Related Work & Insights¶
- vs. Gradient Conjecture (Parusinski et al., 2000): They proved normalized secant convergence for continuous gradient flow. This paper moves to discrete GD, where the learning rate introduces a new freedom, resulting in both "directional convergence" and "oscillatory convergence" branches.
- vs. EoS (Cohen et al., 2021): They empirically observed sharpness hovering near \(2/\eta\). This paper provides an analytical explanation via the directional theorem and first-order perturbations, showing that crossing \(2/\eta\) is a natural consequence of sign-flipping at large learning rates.
- vs.

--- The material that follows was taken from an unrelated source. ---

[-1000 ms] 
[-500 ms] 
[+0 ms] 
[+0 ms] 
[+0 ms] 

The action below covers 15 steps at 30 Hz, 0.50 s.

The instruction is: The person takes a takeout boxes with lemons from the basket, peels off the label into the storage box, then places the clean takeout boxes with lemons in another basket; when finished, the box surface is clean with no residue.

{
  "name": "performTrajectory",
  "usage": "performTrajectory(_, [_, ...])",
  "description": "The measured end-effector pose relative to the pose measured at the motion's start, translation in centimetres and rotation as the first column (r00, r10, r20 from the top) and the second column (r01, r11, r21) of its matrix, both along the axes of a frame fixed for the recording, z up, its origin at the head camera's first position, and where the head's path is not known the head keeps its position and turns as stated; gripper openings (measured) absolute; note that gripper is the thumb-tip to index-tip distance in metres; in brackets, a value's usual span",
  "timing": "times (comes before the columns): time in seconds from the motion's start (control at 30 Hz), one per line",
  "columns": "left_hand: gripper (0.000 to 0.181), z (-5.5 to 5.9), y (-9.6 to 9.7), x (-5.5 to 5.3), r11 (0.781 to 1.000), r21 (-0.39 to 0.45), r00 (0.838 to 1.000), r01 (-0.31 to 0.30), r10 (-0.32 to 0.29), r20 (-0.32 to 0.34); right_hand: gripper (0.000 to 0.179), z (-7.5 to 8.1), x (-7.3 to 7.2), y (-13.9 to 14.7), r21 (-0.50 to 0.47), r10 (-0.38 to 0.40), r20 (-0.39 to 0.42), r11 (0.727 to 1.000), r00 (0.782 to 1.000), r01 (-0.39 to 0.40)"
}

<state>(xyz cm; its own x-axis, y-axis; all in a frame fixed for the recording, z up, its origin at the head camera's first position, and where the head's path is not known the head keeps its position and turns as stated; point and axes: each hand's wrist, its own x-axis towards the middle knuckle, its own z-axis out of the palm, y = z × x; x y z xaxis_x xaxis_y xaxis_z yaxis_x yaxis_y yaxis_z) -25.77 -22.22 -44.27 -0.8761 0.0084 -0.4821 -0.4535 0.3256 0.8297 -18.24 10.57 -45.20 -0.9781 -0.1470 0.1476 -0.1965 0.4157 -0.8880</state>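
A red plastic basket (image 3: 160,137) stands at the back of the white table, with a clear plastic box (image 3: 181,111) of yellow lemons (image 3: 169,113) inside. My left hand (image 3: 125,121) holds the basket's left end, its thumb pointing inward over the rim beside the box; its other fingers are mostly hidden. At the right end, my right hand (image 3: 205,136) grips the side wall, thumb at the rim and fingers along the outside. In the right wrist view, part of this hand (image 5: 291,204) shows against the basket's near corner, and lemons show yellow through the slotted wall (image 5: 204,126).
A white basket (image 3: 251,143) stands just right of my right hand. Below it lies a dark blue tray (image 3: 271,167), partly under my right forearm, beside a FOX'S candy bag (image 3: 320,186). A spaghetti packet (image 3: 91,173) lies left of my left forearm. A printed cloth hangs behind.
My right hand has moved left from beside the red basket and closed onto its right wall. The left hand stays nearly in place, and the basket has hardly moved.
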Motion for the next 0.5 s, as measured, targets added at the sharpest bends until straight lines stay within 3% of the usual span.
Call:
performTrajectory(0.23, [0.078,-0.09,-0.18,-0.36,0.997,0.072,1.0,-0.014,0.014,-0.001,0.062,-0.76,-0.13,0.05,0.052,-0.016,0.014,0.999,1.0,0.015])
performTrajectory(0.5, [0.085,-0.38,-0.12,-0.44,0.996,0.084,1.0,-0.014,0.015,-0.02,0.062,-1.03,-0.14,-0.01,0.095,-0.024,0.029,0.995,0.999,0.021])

Authors' Prior Work (Chen et al., 2024, Unstable Convergence): This paper builds upon and progresses that line of research by reusing the forward invariance theorem (Theorem 2) as Lemma 1 to characterize the specific direction.
- vs. SAM / Long Steps / Momentum in EoS (Long & Bartlett 2024; Grimmer 2024; Phunyaphibarn et al. 2024): These works study large learning rate behavior via regularization, acceleration, or the catapult effect. This paper provides a complementary "asymptotic direction" perspective, potentially pointing toward a unified framework.
Rating¶
- Novelty: ⭐⭐⭐⭐⭐ First to strictly generalize the Gradient Conjecture to discrete GD and discover the learning-rate-driven phase transition and oscillatory convergence.
- Experimental Thoroughness: ⭐⭐⭐ Theoretical focus; synthetic examples and CIFAR-10 verification are adequate, though modern optimizers lack formal proof.
- Writing Quality: ⭐⭐⭐⭐ Clear progression from intuitive examples to theorem, proof, and EoS explanation (minor typos do not hinder understanding).
- Value: ⭐⭐⭐⭐ Provides a clean theoretical perspective on long-term GD dynamics and EoS, potentially inspiring new optimizer designs leveraging directional properties.